La voix de Mlle Peyrolles subitement venait de changer.
— Et moi ?
— Oh ! vous !… répéta Marc.
— Tu délires ! Il n’est pas possible qu’après être venu, tu veuilles me quitter ? Tu ne commettrais pas ce crime !
— Si je restais, j’en commettrais un autre.
— Marc ! mon enfant ! voyons ! tu ne crois pas à cette absurdité ? Il doit y avoir un moyen, je ne sais quoi pour sortir de cette alternative… Et d’abord, c’est bien vrai que le passé nous jugeait tout à l’heure. Je songe à ton enfance que je n’ai pas surveillée, à ta jeunesse durant laquelle personne n’est resté près de toi pour t’enseigner le respect du bon Dieu.
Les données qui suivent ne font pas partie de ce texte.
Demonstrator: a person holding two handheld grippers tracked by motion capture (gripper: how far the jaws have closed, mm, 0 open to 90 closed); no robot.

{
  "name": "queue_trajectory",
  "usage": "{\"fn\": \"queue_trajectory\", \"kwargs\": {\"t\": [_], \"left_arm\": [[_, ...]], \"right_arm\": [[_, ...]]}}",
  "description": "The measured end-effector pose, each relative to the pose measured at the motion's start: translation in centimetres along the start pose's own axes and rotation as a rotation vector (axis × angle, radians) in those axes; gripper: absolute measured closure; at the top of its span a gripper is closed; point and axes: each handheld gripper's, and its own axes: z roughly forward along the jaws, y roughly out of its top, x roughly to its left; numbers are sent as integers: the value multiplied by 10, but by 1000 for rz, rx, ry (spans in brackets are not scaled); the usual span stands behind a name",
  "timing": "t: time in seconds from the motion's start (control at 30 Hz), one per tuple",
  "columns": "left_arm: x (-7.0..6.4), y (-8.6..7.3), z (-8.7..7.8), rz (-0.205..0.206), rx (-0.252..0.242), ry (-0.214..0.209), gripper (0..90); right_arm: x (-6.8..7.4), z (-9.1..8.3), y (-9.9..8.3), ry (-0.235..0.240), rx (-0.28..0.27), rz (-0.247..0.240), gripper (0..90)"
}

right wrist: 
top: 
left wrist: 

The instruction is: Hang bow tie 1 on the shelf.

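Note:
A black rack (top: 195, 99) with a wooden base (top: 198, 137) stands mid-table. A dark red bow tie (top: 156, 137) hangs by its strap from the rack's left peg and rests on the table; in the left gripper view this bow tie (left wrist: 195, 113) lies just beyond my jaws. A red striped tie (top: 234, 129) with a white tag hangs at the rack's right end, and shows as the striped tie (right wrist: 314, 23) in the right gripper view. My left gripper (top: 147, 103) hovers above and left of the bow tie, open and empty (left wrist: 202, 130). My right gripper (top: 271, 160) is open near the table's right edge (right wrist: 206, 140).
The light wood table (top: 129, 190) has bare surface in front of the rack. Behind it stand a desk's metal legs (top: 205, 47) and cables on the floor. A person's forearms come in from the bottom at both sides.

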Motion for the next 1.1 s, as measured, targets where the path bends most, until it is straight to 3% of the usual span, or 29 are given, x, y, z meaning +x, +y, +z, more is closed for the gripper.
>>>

Oui, c’est ma faute si nous en sommes là. Tu vois, je m’accuse la première, je reconnais que tes duretés sont méritées, je te les pardonne… Seulement…
Elle se tordit les mains :
— Seulement, comment veux-tu que j’accepte contre Dieu même ce mariage sans prêtre ? Je me damnerais si je prêtais jamais les mains à un tel sacrilège ! C’est en vain que tu protestes : faire consacrer par les lois un pareil attachement, ne sert qu’à le rendre plus criminel ; cela outrage les mœurs, la religion, cette morale même qui est la règle du premier venu, si humble soit-il !… Encore s’il s’agissait d’une aumône !… On rencontre une malheureuse, on la secourt… c’est bien ! Mais sanctionner le passé de cette fille ! au moment où je t’ouvre ma maison, vouloir que cette fille t’accompagne et dans ces conditions !…
— Vous voyez bien ! dit Marc avec un geste découragé.